US equities were mixed on Thursday, highlighted by a rise in technology stocks following the latest rate hike by the Federal Reserve and ahead of another set of earnings from the tech industry’s biggest players.
The tech-heavy Nasdaq Composite (^IXIC) was up more than 3% during afternoon trading. The S&P 500 (^GSPC) added 1.3%, while the Dow Jones Industrial Average (^DJI) lagged, falling 0.3%.
The yield on the benchmark 10-year US Treasury was up to 3.358% on Thursday morning. The dollar index rose 0.12% to $101.33
Key US stock averages closed higher on Wednesday following the Federal Reserve’s long-anticipated rate hike to 25 basis points, signaling another slowdown in its campaign to fight inflation. Chairman Jerome Powell’s optimistic comments on inflation sent markets up.
The Fed’s decision follows recent economic data showing more signs of declining inflation over the past few months, though Powell stressed that the Fed’s campaign is far from over.
The macro picture was mixed on Wednesday, with ISM’s latest manufacturing PMI falling and consensus expectations missing. Meanwhile, private payrolls added 106,000 jobs in January, up from the 170,000 economists had expected.
The next major macroeconomic event is Friday’s January jobs report, which will be critical for investors to further assess whether there are signs of an easing in the labor market.
The December jobs report showed that the job market remains strong as employers added a hefty 233,000 jobs this month and an average monthly increase of 375,000 over the past year.
The number of Americans filing new jobless claims fell to 183,000 for the week ending Jan. 28, the Labor Department said Thursday, a drop from the 195,000 economists had expected.
On the revenue side, Meta Platforms (META) reported post-bubble fourth-quarter results that beat revenue expectations while delivering $5 billion in cost savings. It also announced a $40 billion share buyback.
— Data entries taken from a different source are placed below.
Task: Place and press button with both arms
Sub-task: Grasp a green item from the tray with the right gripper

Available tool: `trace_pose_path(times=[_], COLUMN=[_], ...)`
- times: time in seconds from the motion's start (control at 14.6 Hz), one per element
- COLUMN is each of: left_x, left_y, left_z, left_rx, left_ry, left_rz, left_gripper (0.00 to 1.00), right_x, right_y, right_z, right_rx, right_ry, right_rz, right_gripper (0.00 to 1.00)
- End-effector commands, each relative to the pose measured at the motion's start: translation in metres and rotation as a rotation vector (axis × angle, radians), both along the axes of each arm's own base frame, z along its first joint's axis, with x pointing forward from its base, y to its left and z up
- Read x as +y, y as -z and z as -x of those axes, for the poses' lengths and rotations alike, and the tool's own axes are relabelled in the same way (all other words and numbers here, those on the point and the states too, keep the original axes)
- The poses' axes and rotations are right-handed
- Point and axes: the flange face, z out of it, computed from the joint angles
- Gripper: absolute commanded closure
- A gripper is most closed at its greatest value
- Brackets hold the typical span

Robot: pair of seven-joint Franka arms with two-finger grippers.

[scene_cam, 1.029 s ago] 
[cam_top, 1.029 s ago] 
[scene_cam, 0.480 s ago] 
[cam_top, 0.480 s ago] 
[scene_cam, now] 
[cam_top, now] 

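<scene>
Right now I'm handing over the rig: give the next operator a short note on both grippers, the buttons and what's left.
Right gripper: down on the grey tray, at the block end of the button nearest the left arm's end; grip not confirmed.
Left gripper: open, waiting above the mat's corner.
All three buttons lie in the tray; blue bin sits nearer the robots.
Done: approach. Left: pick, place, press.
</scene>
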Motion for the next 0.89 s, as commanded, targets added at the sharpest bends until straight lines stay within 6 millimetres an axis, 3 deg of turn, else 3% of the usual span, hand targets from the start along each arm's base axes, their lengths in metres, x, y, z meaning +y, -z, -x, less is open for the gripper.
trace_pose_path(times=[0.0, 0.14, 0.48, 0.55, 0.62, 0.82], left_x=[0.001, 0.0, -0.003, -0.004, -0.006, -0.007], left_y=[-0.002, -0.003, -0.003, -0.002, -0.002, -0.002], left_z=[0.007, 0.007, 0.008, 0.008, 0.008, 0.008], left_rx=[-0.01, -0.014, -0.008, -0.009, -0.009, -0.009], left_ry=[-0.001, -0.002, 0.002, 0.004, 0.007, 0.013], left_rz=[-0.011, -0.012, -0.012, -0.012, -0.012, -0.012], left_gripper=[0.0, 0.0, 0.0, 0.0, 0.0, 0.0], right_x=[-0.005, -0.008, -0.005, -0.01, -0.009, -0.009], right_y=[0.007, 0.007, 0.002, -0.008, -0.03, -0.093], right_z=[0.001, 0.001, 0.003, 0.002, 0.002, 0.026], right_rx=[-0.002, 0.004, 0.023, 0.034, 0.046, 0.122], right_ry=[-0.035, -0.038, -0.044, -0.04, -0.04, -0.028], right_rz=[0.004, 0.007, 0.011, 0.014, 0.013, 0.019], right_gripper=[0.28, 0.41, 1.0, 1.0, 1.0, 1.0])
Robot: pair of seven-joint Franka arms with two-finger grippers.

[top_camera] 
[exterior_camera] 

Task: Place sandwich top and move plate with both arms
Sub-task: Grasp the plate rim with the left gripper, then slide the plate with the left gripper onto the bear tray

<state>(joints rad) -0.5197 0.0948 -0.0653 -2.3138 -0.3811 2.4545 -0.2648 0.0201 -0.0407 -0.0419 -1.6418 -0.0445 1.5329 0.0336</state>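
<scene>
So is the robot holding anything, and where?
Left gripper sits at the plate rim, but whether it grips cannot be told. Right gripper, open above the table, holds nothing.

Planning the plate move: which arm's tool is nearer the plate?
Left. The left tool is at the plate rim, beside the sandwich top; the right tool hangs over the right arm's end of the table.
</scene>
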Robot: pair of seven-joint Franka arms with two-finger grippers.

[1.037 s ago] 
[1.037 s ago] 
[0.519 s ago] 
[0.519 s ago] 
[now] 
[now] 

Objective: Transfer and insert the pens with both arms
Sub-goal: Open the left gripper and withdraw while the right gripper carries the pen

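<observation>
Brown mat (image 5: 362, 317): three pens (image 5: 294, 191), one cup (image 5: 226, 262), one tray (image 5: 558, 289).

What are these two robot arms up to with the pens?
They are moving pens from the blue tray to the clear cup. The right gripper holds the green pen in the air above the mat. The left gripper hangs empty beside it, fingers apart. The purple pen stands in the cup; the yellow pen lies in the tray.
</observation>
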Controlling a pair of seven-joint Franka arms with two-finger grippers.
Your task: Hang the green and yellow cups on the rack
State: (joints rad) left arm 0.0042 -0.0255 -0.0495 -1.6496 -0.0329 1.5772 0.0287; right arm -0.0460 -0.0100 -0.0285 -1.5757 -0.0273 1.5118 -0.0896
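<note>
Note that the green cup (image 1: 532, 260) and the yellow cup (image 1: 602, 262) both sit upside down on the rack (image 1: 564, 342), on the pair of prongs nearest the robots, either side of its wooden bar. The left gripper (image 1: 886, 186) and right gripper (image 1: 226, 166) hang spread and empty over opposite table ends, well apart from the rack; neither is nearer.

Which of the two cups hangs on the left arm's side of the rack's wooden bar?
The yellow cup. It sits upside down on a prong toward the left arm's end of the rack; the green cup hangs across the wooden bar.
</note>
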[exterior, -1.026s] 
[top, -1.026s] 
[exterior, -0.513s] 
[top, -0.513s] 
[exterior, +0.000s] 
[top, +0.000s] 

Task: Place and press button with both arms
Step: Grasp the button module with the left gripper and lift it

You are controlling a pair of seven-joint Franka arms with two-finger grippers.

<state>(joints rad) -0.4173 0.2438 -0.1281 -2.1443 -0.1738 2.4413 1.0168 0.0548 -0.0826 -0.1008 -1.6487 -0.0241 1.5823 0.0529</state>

Shares of the social media giant rose more than 23% during afternoon trading on Thursday morning.
The most heavily weighted components of the S&P 500 — Amazon (AMZN), Apple (AAPL), Alphabet (GOOG) — are gearing up to report quarterly results Thursday after the bell. All were up at least 3% in Thursday trading.
Merck & Co. (MRK) reported better-than-expected fourth-quarter earnings, but forecast lower near-term earnings, leading shares to end lower on Thursday. The company reported adjusted earnings of $1.62 per share, down 10% from the same period last year but up from consensus estimates of $1.54 per share. Merck said sales rose 2% to $13.83 billion, against forecasts of $13.67 billion.
Separately, Eli Lilly (LLY) reported stronger-than-expected fourth-quarter earnings on Thursday and raised its full-year earnings outlook. Eli Lilly said adjusted earnings for the quarter were $2.09 per share, against the consensus forecast of $1.78. Revenue fell 8.75% from last year to $7.3 billion, slightly missing expectations of $7.33 billion.
Overall, the fourth-quarter earnings season appears to be improving, noted Andrew Tyler, US Market Intelligence team at JP Morgan. But he said the question remains: “Will investors chase the soft landing story and the current rally?”
The technical results come as layoffs have been seen in this sector in recent months as companies small and large have cut headcount to account for their slowing growth following record profits during the pandemic. According to a report from Challenger, Gray & Christmas Inc. the total number of cuts in tech jobs last month was 41,829, the highest in any industry.
Elsewhere in the markets, shares of Carvana (CVNA) were up as much as 33% Thursday morning, taking the online used car seller’s gains to more than 280% year-to-date.
Meanwhile, abroad, the Bank of England followed the Fed in the US by raising interest rates by 0.5% to 4%, the highest level in 14 years. The 3.5% increase was highly expected by economists. It is the bank’s tenth consecutive rate hike as it continues to try to contain record high inflation.
The European Central Bank – the central bank of the 20 countries that share the euro – raised interest rates by another half a percentage point to 2.5%, in line with market expectations. The next rate hike would be of the same magnitude, the ECB said.